▶ HOW TO COMPLETE THIS TASK
How many lines in the records below contain the string "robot"? Answer with the number alone.
>>>>
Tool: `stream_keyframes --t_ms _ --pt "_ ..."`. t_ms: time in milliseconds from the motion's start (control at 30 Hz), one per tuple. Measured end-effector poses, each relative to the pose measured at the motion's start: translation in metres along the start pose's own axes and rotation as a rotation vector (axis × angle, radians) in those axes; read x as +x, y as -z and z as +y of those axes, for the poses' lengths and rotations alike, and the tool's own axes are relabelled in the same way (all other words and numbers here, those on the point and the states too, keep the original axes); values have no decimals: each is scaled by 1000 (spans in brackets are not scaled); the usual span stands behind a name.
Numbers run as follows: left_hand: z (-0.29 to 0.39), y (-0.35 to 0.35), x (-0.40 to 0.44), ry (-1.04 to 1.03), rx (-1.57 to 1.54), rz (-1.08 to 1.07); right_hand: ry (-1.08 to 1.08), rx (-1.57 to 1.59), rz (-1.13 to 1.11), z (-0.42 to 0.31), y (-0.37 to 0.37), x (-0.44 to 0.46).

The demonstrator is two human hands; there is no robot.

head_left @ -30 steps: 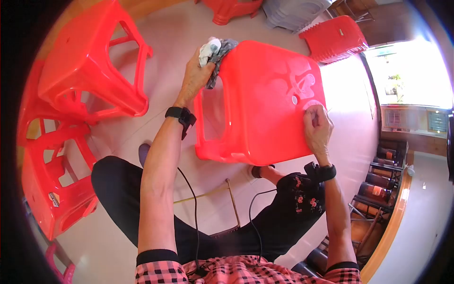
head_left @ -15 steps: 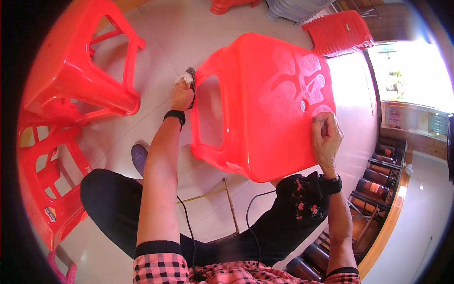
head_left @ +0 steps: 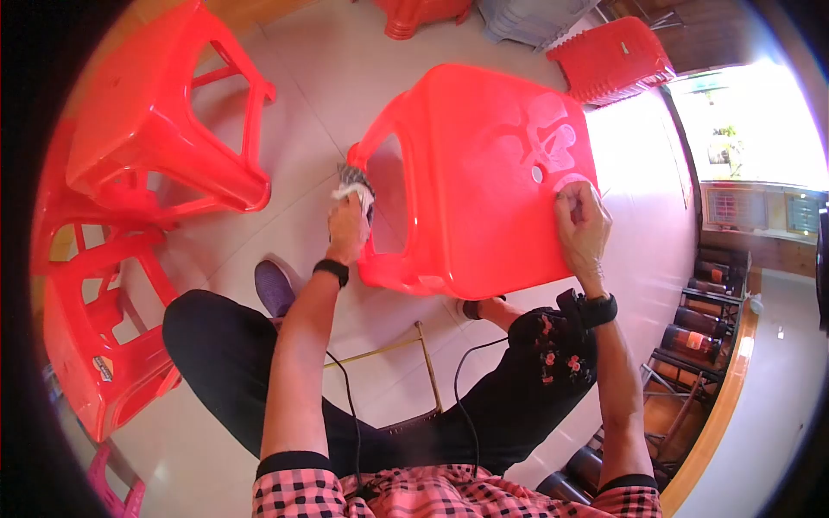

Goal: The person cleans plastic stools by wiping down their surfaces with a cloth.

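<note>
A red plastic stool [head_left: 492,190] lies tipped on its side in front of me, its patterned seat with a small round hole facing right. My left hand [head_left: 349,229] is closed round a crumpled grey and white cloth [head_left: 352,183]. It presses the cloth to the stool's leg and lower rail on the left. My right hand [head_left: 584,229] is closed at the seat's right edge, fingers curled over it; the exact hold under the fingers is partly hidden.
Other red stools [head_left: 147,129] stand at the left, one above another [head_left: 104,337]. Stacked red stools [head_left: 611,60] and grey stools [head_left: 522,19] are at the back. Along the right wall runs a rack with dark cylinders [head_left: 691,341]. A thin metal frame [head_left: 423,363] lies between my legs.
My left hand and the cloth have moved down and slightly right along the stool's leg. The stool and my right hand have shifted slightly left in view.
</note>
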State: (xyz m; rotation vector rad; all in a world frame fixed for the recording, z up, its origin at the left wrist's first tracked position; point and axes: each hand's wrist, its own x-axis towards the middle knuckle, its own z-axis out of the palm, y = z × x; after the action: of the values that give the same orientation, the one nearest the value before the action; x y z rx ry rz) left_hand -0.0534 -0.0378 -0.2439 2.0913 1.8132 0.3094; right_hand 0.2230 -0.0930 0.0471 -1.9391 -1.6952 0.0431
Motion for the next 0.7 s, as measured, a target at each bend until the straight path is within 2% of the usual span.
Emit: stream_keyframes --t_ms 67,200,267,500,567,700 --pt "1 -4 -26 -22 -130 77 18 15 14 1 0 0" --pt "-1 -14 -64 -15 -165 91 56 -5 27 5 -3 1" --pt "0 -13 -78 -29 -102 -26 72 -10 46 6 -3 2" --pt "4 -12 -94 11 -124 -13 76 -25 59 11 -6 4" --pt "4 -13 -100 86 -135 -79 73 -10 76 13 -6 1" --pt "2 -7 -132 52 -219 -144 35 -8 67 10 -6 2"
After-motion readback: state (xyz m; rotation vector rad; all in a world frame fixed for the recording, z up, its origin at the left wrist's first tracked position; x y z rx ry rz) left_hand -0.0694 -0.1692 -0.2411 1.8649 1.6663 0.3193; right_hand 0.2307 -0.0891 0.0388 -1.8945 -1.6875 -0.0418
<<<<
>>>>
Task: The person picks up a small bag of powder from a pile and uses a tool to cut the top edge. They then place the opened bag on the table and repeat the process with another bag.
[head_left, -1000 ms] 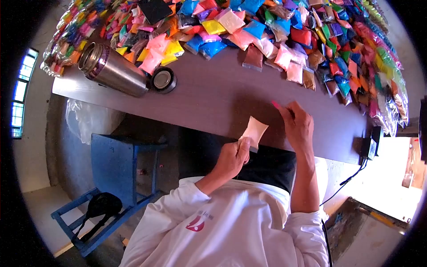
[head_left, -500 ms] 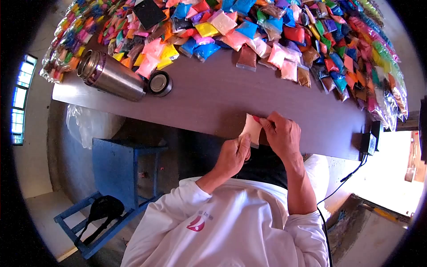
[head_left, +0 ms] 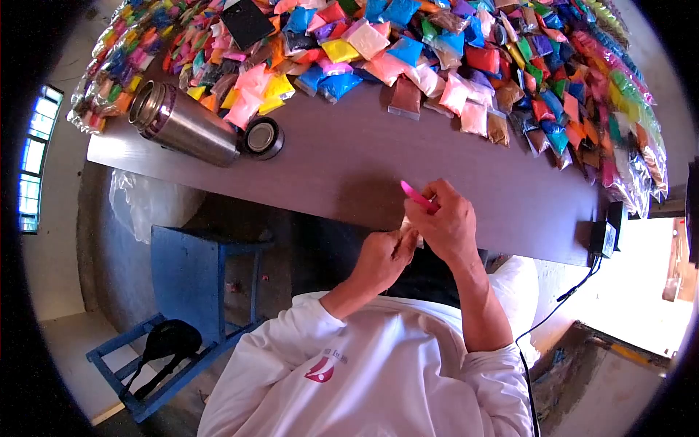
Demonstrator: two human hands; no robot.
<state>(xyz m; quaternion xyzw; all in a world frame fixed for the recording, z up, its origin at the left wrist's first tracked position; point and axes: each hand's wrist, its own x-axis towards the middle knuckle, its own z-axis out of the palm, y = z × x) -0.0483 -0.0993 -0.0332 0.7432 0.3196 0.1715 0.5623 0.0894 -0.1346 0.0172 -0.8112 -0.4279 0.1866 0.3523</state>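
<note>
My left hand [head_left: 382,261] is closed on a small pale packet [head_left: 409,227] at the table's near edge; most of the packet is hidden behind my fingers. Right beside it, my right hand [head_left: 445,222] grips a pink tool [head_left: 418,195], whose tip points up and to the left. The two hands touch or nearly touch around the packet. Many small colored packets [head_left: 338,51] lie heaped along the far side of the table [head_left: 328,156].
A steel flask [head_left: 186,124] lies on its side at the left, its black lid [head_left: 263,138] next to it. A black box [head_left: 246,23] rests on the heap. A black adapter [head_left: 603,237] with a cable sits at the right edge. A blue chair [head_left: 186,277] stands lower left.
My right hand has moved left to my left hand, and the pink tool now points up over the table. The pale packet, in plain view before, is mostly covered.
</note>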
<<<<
▶ TASK RESPONSE
2